_TO DO_:
Please keep to the lines below from the one with "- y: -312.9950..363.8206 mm" through the one with "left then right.", and restate them word for word, ends included.

_THE DATA_:
•••••
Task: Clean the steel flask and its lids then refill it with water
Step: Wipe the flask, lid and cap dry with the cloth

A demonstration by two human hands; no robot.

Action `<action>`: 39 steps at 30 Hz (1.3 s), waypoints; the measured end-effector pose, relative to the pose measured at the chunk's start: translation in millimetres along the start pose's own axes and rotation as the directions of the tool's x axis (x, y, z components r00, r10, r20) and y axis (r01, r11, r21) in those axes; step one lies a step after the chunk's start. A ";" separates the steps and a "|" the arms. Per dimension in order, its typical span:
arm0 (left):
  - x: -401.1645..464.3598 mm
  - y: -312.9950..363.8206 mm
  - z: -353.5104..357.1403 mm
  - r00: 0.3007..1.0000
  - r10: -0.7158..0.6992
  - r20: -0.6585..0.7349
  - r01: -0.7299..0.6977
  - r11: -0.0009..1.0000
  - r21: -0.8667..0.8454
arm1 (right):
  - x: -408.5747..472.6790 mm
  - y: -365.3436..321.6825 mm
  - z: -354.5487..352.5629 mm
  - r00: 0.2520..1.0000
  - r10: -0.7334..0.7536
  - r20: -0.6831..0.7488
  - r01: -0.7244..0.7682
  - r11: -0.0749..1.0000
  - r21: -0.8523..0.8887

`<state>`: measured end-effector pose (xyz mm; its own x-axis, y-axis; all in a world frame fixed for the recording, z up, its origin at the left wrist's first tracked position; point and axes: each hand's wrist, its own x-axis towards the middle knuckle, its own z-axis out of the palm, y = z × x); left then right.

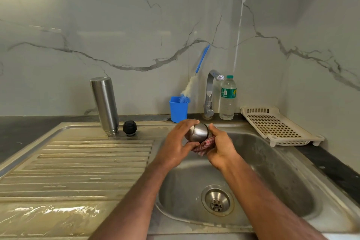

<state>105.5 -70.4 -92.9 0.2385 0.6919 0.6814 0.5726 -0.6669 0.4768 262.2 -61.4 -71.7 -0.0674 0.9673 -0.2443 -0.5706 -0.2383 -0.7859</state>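
A person's two bare forearms reach forward over a steel sink [282,191], seen from above and behind the hands. The left hand [176,143] grips a rounded steel cup lid [197,132], fingers curled over its top and thumb beneath it. The right hand [221,147] is closed around a red and white checked cloth [203,145], pressing it against the underside of the lid. Both hands hover above the back part of the sink basin, just in front of the tap [210,93].

The steel flask [104,105] stands upside down on the ribbed draining board [78,161] to the left of the sink, mouth down and leaning slightly. Just beside it, towards the sink, sits a small black stopper [130,127], apart from the flask. The front of the draining board is wet and shiny.

Behind the sink, left of the tap, a blue cup [178,109] holds a bottle brush [191,84] with a blue handle that leans against the marble-patterned wall [116,35]. Right of the tap stands a clear plastic water bottle [227,98] with a green cap and label. Further right of the sink, a cream plastic tray [280,125] with a perforated base rests on the dark counter [331,165]. The sink drain [217,200] lies below the hands, between the two forearms.
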 end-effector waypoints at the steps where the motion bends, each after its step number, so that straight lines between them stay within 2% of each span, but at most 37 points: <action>1: 1.1 -0.1 0.9 0.999 0.038 -0.017 -0.038 0.999 0.013 | 2.1 -1.5 -1.6 1.000 0.005 -0.022 -0.004 0.999 0.044; 3: 4.3 -0.7 1.5 0.995 0.039 -0.095 -0.039 0.999 0.003 | 5.5 -7.7 -5.8 0.999 -0.015 -0.045 0.022 0.986 0.168; 5: 3.8 -3.8 0.4 0.973 -0.171 -0.157 0.147 0.978 -0.151 | 4.0 -14.3 -9.7 0.994 -0.081 -0.070 0.096 0.963 0.250; 6: 1.6 -5.3 -0.4 0.935 -0.326 -0.136 0.275 0.914 -0.298 | 2.4 -17.2 -11.4 0.989 -0.118 -0.083 0.136 0.959 0.248; 7: -1.4 -6.3 -1.4 0.887 -0.454 -0.083 0.370 0.807 -0.459 | 2.3 -18.5 -13.8 0.985 -0.143 -0.091 0.159 0.966 0.204; 9: -5.2 -7.5 -1.9 0.797 -0.601 0.054 0.464 0.554 -0.691 | 2.7 -18.3 -17.1 0.984 -0.134 -0.115 0.138 0.990 0.025; 11: -4.5 -4.8 -0.7 0.748 -0.642 0.170 0.489 0.361 -0.794 | -3.2 -14.9 -13.7 0.980 -0.169 -0.108 0.157 0.981 -0.110; 13: -1.3 2.9 3.2 0.740 -0.636 0.220 0.474 0.260 -0.841 | -8.7 -6.8 -4.0 0.963 -0.269 0.003 0.264 0.940 -0.215; 15: 1.2 4.3 8.7 0.729 -0.647 0.222 0.448 0.207 -0.870 | -14.4 5.6 9.6 0.935 -0.314 0.166 0.352 0.877 -0.327; 17: 0.6 0.4 10.2 0.717 -0.676 0.168 0.442 0.255 -0.860 | -15.2 20.9 19.1 0.922 -0.286 0.263 0.374 0.835 -0.403; 18: 0.0 -3.9 9.2 0.716 -0.688 0.117 0.443 0.319 -0.838 | -13.7 26.9 21.6 0.918 -0.264 0.297 0.371 0.836 -0.404; 21: -0.6 -13.6 -2.9 0.728 -0.672 -0.134 0.451 0.617 -0.644 | -8.4 28.3 25.3 0.936 -0.198 0.292 0.264 0.943 -0.205; 23: -0.2 -18.4 -9.4 0.730 -0.638 -0.247 0.475 0.732 -0.488 | -3.5 26.6 24.5 0.930 -0.250 0.269 0.303 0.936 -0.179; 26: 0.4 -26.9 -16.2 0.675 -0.658 -0.334 0.558 0.751 -0.353 | 4.4 29.6 22.3 0.885 -0.399 0.238 0.464 0.729 -0.504; 28: 2.6 -30.1 -20.4 0.663 -0.643 -0.384 0.586 0.764 -0.268 | 11.9 31.6 19.9 0.873 -0.420 0.250 0.472 0.592 -0.653; 30: 5.7 -35.8 -23.8 0.661 -0.638 -0.395 0.624 0.760 -0.184 | 20.3 31.6 16.0 0.873 -0.411 0.264 0.458 0.501 -0.734; 32: 8.4 -43.5 -26.4 0.680 -0.623 -0.386 0.645 0.759 -0.088 | 24.4 30.7 13.2 0.866 -0.418 0.274 0.463 0.465 -0.754; 36: 24.0 -59.3 -38.2 0.730 -0.592 -0.341 0.651 0.754 0.086 | 33.1 30.4 8.9 0.867 -0.408 0.286 0.468 0.467 -0.750; 39: 31.3 -68.8 -45.9 0.728 -0.618 -0.298 0.674 0.724 0.147 | 38.1 34.9 9.5 0.872 -0.386 0.300 0.467 0.478 -0.744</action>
<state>37.5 -15.6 -78.8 -0.4137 0.8332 0.3670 0.6907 0.0247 0.7227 231.9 -32.1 -103.1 -0.0838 0.9618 0.2607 0.3042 0.2739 -0.9124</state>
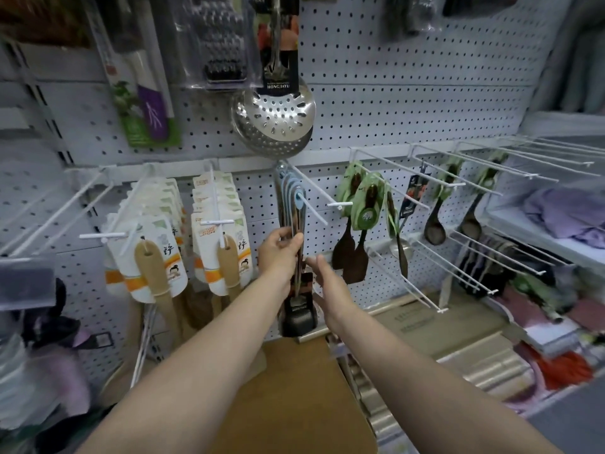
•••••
_RESULT BELOW_:
  - y: -312.9950..363.8206 mm
  - z: -353.5104..357.1403 mm
  - r00: 0.3007..1.0000
  - r10: -0.7158..0.6992
  - r20: -0.6585..0.7349
  - r01: -0.7299..0.6977
  - r11: -0.0009..1.0000
  - r21: -0.8667..0.8454
arm1 (right):
  - x: -408.5747..472.6790 mm
  - y: -365.3436..321.6825 mm
  - z: -354.5487..352.5629 mm
  - r00: 0.2520..1.0000
  - r10: -0.7334..0.7536
  - r20: -0.6831..0.7488
  - r01: -0.7244..0.7682
  - r11: -0.0749..1.0000
  - r21: -0.8523..0.8887

`<state>`: measured end-effector pose (xyz mm; its own x-axis, y-axis; all in a world frame fixed for the recording, z up, its origin at the left wrist's first tracked position; point and axes: each hand's wrist, its own x-axis towards the middle knuckle, its own z-axis out of the palm, y = z × x); left then right.

What the exercise required is now complete.